ACTION ITEM: Retype the data below, every word of it, exactly.

RECORDED DATA:
= Beginning of Section =
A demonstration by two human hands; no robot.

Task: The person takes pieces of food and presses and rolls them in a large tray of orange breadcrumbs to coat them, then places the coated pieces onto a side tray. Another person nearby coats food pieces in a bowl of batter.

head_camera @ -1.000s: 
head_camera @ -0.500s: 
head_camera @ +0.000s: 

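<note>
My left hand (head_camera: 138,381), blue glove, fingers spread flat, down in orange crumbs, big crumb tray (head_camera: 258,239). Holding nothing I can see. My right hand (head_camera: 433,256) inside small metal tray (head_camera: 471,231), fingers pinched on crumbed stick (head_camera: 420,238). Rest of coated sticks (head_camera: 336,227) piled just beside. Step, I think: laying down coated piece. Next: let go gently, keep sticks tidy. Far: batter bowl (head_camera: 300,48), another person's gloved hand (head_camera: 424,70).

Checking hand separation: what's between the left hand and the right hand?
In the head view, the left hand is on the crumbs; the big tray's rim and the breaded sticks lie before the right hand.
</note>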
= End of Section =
ANSWER TO THIS PROBLEM:
A demonstration by two human hands; no robot.

Task: The person takes pieces of food and presses and rolls them in a large tray of orange breadcrumbs to coat them, then places the coated pieces onto a side tray. Another person nearby coats food pieces in a bowl of batter.

head_camera @ -1.000s: 
head_camera @ -0.500s: 
head_camera @ +0.000s: 

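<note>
My left hand (head_camera: 138,381), blue glove, fingers spread flat, down in orange crumbs, big crumb tray (head_camera: 258,239). Holding nothing I can see. My right hand (head_camera: 433,256) inside small metal tray (head_camera: 471,231), fingers pinched on crumbed stick (head_camera: 420,238). Rest of coated sticks (head_camera: 336,227) piled just beside. Step, I think: laying down coated piece. Next: let go gently, keep sticks tidy. Far: batter bowl (head_camera: 300,48), another person's gloved hand (head_camera: 424,70).

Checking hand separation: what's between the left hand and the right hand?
In the head view, the left hand is on the crumbs; the big tray's rim and the breaded sticks lie before the right hand.
</note>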

The exercise has been fully completed.